Les négociations autour de la dette ukrainienne piétinent
Réunis la semaine dernière à San Francisco, les créanciers privés de l’Ukraine et les représentants du pays n’ont toujours pas trouvé d’accord sur la restructuration d’un morceau de dette de 19 milliards de dollars. Les parties s’étaient pourtant fixé comme date butoir le vendredi 14 août après cinq mois de négociations. Mais depuis, plus rien. Le temps presse alors que le pays devra faire face à une échéance de 60 millions de dollars le 23 août et à une autre de 500 millions de dollars le 23 septembre.
Cette opération est nécessaire pour que le pays puisse accéder à la totalité du plan d’aide de 40 milliards de dollars que le Fonds monétaire international (FMI) est prêt à lui accorder. En attendant, le grand argentier international n’a fourni que 1,7 milliard de dollars au pays à la fin du mois de juillet afin de le maintenir à flot. L’institution s’est également dite prête à soutenir le pays s’il décidait d’appliquer un moratoire sur sa dette en cas d’échec des négociations. Un scénario qui n’est plus à exclure alors que, selon les dernières déclarations communes des parties, des divergences persistent.
Ce sont en fait deux visions sur l’état réel de l’économie ukrainienne qui s’opposent. Le gouvernement souhaite exercer un «haircut» sur sa dette, et avait annoncé en premier lieu une décote de 40%, en défendant son insolvabilité. Une proposition qui avait irrité au plus haut point les créanciers privés du pays, et en premier lieu le fonds Franklin Templeton, qui détient à lui seul deux tiers de la dette en question. Ces derniers privilégient un allongement des maturités et une réduction des montants des coupons afin de préserver le plus possible le nominal et invoquent une crise de liquidité du pays, arguant qu’avec un ratio de dette publique de 73% du produit intérieur brut (PIB), l’endettement national est soutenable.
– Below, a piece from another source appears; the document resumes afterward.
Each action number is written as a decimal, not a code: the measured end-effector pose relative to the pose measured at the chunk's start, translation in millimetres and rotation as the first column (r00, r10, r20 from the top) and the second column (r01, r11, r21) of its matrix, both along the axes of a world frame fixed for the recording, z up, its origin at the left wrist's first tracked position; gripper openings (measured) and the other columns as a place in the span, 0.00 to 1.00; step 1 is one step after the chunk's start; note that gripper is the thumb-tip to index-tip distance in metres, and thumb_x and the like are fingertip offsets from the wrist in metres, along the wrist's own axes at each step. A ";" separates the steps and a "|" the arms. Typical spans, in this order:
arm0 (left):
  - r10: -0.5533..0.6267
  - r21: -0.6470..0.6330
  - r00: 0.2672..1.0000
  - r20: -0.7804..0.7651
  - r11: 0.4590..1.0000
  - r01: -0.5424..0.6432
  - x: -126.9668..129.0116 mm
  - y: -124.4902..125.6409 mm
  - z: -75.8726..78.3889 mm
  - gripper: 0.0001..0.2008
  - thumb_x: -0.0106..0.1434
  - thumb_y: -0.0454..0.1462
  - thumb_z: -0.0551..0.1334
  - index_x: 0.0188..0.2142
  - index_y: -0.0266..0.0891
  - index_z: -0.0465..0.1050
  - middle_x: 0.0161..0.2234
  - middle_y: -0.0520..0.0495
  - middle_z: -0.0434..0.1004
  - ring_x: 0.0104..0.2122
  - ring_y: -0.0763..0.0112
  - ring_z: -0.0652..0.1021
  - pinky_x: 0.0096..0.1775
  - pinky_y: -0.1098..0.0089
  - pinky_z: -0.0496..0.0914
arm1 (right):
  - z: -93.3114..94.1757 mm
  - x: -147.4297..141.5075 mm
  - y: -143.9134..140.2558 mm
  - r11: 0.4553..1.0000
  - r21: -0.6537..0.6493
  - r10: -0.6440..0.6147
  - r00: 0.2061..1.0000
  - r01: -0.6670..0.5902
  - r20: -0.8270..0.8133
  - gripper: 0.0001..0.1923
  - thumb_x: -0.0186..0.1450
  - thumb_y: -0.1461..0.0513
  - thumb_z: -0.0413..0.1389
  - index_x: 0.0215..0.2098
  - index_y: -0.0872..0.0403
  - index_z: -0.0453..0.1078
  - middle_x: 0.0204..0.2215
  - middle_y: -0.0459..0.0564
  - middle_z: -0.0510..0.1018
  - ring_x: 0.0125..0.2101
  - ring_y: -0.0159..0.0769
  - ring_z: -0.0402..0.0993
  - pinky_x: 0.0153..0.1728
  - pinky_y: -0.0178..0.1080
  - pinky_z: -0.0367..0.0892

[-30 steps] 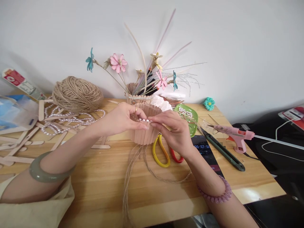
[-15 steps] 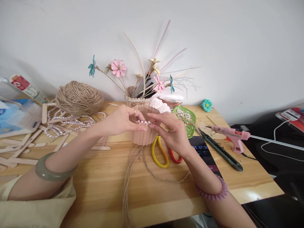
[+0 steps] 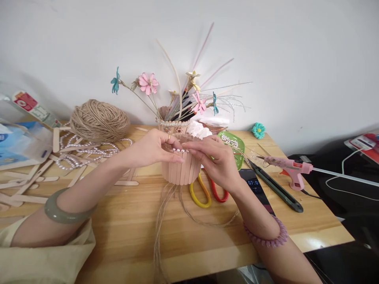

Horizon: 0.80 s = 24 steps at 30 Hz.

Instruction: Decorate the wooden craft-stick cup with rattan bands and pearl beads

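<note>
A round pot made of craft sticks (image 3: pixel 181 170) stands on the table between my hands, its scalloped rim toward me. My left hand (image 3: pixel 154 149) grips the pot's left rim, thumb outside and fingers inside the wall. Several small pearl beads (image 3: pixel 179 150) sit in a row along the near rim. My right hand (image 3: pixel 217 159) is closed at the right end of that row, thumb and index finger pinching at a bead; its fingertips partly cover the spot. Jute cords (image 3: pixel 162 213) trail from under the pot toward the front edge.
Behind stands a stick vase (image 3: pixel 173 127) with artificial flowers. Left are a twine ball (image 3: pixel 99 120), a pearl string (image 3: pixel 89 151) and loose craft sticks (image 3: pixel 32 181). Right lie scissors (image 3: pixel 201 199), a green bead dish (image 3: pixel 239 157), a phone (image 3: pixel 254 189), a utility knife (image 3: pixel 276 187) and a pink glue gun (image 3: pixel 291 167).
The right hand's fingers have drawn together and moved slightly left along the bead row. The pot appears slightly lower and more upright, while my left hand keeps its hold.
</note>
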<state>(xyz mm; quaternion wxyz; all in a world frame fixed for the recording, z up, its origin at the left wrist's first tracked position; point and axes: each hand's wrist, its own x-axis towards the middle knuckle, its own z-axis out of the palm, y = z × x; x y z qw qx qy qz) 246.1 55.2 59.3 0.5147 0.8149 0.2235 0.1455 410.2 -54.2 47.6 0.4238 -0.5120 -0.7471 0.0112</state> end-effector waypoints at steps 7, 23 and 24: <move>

Mais cette situation tend à se dégrader fortement alors que le pays a connu une récession de 14,7% sur un an au deuxième trimestre, bien plus que la première prévision de 9% du FMI. De plus, la monnaie ukrainienne, la hryvnia, a perdu près de 61% de sa valeur depuis le début de l’année. Or, les deux tiers de la dette du pays étant libellés en devises étrangères, son poids devrait alors passer à plus de 94% du PIB à la fin de cette année.